The light emitting device 100 includes a light emitting element 10, a resin package 20 in which a resin portion 25 containing a light reflecting substance 26 and a lead 22 are integrally molded. The light emitting device 10 is a nitride semiconductor light emitting device that has a light emitting peak wavelength of 450 nm and emits blue light. The resin package 20 has a substantially rectangular parallelepiped shape with a mortar-shaped recess 27. The size of the resin package 20 is 35 mm in length, 35 mm in width, and 0.8 mm in height, the outer upper surface 20c side of the recess 27 has a substantially diameter of 2.9 mm, and the inner bottom surface 27a has a substantially diameter of 2.6 mm and a depth of 2.6 mm.

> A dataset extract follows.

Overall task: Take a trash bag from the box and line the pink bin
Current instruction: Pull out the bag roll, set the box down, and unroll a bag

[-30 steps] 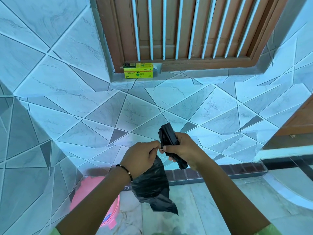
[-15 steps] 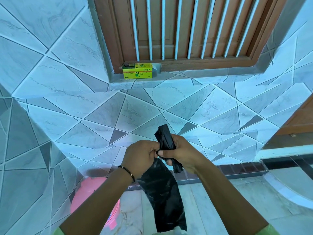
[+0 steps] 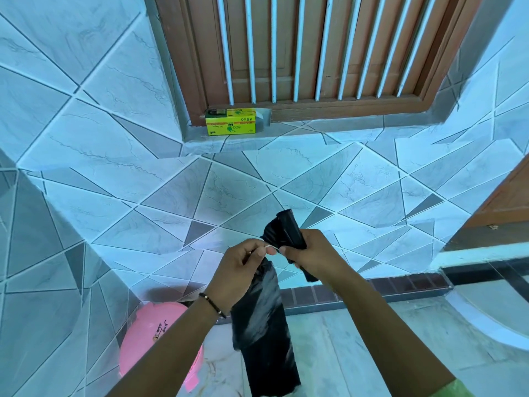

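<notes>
A black trash bag [image 3: 264, 333] hangs down in front of me, its unrolled length reaching the bottom of the view. My left hand [image 3: 243, 267] pinches the bag's upper edge. My right hand [image 3: 312, 253] grips the still-rolled part of the bag [image 3: 286, 227], which sticks up above the fingers. The two hands are almost touching. The pink bin [image 3: 156, 333] stands on the floor at the lower left, partly hidden behind my left forearm. The yellow trash bag box [image 3: 230, 126] lies on the window ledge, far above my hands.
A tiled wall [image 3: 200, 196] faces me, with a brown wooden window and white bars [image 3: 300, 53] above the ledge. A brick-coloured skirting strip [image 3: 372, 287] runs along the wall's foot. A marble floor [image 3: 357, 339] lies below; a brown door edge [image 3: 509, 196] is at right.
The bag has unrolled further and hangs lower than a second ago. Both hands have stayed close together at about the same spot.
</notes>
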Demonstrator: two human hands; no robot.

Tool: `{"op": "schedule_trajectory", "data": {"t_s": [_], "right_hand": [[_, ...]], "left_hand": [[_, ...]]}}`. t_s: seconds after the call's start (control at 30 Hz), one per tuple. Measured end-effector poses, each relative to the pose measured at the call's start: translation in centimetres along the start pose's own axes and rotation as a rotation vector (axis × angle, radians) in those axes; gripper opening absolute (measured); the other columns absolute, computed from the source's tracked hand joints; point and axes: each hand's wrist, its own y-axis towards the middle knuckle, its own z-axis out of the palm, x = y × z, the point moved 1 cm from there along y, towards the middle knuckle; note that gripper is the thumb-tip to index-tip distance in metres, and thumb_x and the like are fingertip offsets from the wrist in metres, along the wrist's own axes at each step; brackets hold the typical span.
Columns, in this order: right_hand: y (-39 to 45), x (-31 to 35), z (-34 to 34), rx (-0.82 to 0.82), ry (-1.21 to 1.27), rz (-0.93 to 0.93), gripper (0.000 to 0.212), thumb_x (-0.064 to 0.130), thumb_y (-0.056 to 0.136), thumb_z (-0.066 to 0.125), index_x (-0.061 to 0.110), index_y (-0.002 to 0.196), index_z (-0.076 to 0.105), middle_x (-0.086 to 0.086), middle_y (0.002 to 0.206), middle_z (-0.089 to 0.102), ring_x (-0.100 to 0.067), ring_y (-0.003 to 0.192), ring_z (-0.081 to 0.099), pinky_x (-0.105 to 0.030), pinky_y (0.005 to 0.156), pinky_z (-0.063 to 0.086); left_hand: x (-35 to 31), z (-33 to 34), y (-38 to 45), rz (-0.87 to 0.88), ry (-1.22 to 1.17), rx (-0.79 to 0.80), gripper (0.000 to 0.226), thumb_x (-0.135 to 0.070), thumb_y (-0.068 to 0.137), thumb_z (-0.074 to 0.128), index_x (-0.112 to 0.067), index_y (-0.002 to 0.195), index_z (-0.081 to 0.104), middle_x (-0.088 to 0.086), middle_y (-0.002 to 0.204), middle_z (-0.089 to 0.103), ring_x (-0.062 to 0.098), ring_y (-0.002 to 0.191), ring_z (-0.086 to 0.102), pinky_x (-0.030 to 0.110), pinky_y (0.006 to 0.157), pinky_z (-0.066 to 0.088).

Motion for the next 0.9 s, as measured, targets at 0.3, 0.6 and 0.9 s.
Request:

It is 0.6 mm. The thickness of the lead 22 is 0.2 mm. Titanium oxide is used as the light reflecting substance 26. An epoxy resin, which is a thermosetting resin, is used for the resin portion 25. Titanium oxide is contained in the epoxy resin in an amount of about 20% by weight. The resin package 20 has a light reflectance of 81% at a wavelength of 450 nm after thermosetting. On the outer surface 20b of the resin package 20, the resin portion 25 and the lead 22 are formed on substantially the same surface. The leads 22 are exposed from the four corners of the resin package 20. The lead 22 is plated on the outer bottom surface 20a of the resin package 20 and the inner bottom surface 27a of the recess 27. On the other hand, the lead 22 is not plated on the outer surface 20b of the resin package 20. The recess 27 is filled with a sealing member 30 containing a fluorescent substance 40 that emits yellow light. (Y, Gd) ₃ (Al, Ga) ₅ O ₁₂ : Ce is used as the fluorescent substance 40. Silicone resin is used as the sealing member 30.

This light emitting device is manufactured as follows.

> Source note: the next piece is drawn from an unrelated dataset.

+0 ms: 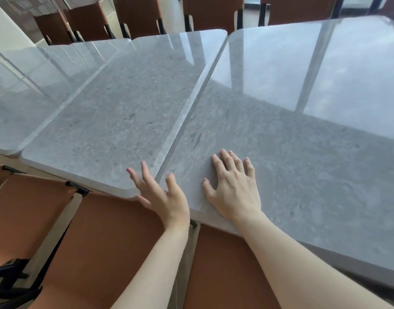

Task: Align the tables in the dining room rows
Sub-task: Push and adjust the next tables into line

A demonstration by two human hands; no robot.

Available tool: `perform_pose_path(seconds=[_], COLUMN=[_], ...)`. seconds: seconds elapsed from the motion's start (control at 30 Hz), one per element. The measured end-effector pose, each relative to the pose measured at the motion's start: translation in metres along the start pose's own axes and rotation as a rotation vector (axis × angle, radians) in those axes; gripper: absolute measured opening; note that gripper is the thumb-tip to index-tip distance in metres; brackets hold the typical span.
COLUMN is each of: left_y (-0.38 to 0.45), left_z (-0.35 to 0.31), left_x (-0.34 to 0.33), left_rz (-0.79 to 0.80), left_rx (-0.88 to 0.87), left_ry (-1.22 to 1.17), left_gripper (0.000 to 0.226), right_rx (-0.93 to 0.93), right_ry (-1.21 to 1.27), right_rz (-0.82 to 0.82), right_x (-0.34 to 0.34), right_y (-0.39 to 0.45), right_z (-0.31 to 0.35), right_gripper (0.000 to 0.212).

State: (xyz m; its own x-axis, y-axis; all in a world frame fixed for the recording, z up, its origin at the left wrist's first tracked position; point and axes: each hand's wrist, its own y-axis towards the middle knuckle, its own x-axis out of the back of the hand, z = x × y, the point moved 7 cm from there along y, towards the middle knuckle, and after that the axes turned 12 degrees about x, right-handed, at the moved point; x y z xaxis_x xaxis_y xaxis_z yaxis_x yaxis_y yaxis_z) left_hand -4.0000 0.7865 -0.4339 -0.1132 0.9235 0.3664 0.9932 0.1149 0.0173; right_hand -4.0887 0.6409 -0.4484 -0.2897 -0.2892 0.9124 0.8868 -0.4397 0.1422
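**Two hands at the seam between grey stone tables**

At the bottom of the frame, brown chair backs [115, 237] stand tucked along the near table edges. Just above them, the left hand [162, 197] has its fingers spread wide at the near rounded corners of two tabletops, bridging the narrow seam; it grips nothing. The right hand [234, 192] lies flat, fingers splayed, palm down on the right table [303, 152], holding nothing. The middle table [115, 121] sits just beside the right one, their long edges nearly touching, its near edge set slightly farther back. A third tabletop [24, 103] adjoins it at the left of the frame. More brown chairs [138, 16] line the far side along the top.
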Motion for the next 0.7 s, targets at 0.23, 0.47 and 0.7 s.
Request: perform_pose_path(seconds=[0.23, 0.47, 0.7], left_y=[-0.059, -0.062, -0.066], left_z=[-0.022, -0.020, -0.019], left_x=[-0.076, -0.074, -0.082], left_rz=[0.582, 0.553, 0.514], left_rx=[-0.299, -0.353, -0.514], left_ry=[0.213, 0.328, 0.585], left_gripper=[0.064, 0.068, 0.032], right_rx=[0.006, -0.096, -0.457], right_ry=[0.089, 0.377, 0.618], right_rz=[-0.004, -0.245, -0.634], right_x=[0.007, 0.028, 0.043], right_y=[0.001, -0.008, -0.037], right_z=[-0.006, -0.015, -0.048], right_gripper=[0.064, 0.048, 0.053])
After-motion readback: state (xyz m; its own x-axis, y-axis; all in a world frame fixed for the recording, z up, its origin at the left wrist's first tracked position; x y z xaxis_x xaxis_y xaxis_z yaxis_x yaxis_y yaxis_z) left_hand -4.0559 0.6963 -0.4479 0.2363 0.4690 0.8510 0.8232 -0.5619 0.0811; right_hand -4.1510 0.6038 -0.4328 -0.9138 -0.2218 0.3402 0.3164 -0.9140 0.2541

The lead frame is provided with a notch 21a by etching. Although not shown, the cross section of the cutout portion 21a has irregularities. Ag is attached to the lead frame by electrolytic plating. A lead frame 21 provided with a notch 21a and plated is used.

Next, a lead frame 21 having a predetermined size is sandwiched between the upper mold 61 and the lower mold 62. The lead frame 21 has a flat plate shape, and is provided with a notch 21a according to the size of the light emitting device to be individualized. The cutout portion 21a is provided vertically and horizontally so that the four corners are exposed when the resin package 20 is individualized and the other corners are not exposed. Further, the notch portion 21a is provided in the lateral direction so as to be electrically insulated when the resin package 20 is separated into individual pieces, and the notch portion 21a is provided in the upper mold 61 and the lower mold 62. Is sandwiched.

A thermosetting resin 23 containing a light-reflecting substance 26 is transferred and molded into a mold 60 sandwiched between an upper mold 61 and a lower mold 62 to form a resin molded body 24 on a lead frame 21. To do. The thermosetting resin 23 containing the light-reflecting substance 26 is pelletized and poured into the mold 60 by applying heat and pressure. At this time, the notch portion 21a is also filled with the thermosetting resin 23. After the poured thermosetting resin 23 is temporarily cured, the upper mold 61 is removed, and further heat is applied to perform the main curing. As a result, the resin molded body 24 in which the lead frame 21 and the thermosetting resin 23 are integrally molded is manufactured.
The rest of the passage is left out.